Exercise details: Repeat the listing exactly. Pictures stay out of your copy.

Top of Given information

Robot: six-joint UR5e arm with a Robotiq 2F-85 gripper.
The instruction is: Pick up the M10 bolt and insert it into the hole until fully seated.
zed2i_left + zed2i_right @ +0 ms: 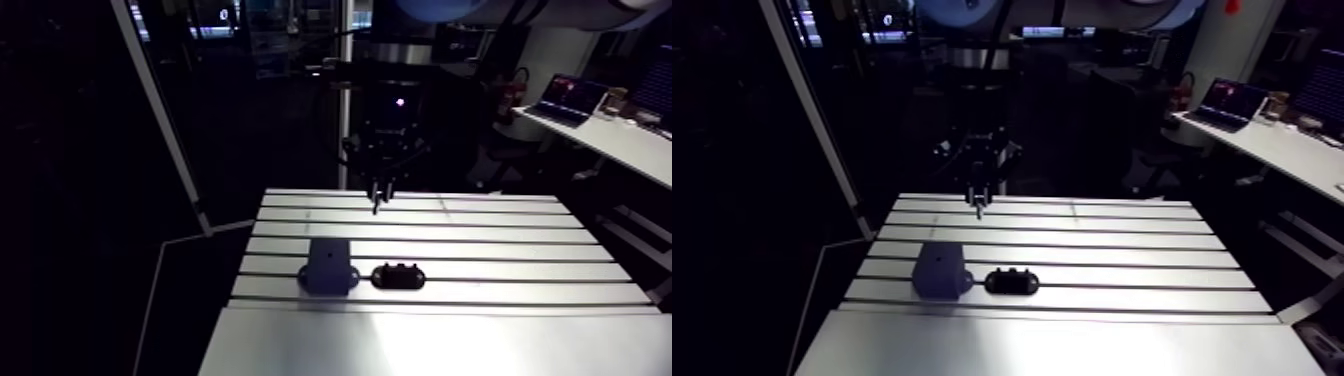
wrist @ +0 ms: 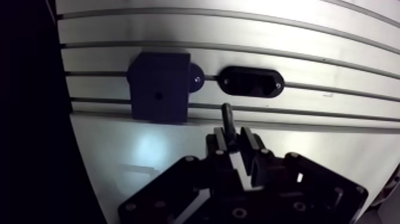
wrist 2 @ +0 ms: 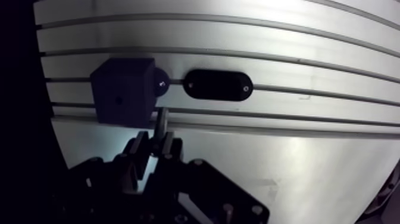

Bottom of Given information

Answer for the task:
Robot: six-joint UR5e arm with a Robotiq 2F-85 gripper.
The instruction is: Pick up the M10 bolt and insert it into the hole until fully seated.
zed2i_left + zed2i_right @ +0 ms: 
wrist @ +0 ms: 
wrist 2 @ +0 ms: 

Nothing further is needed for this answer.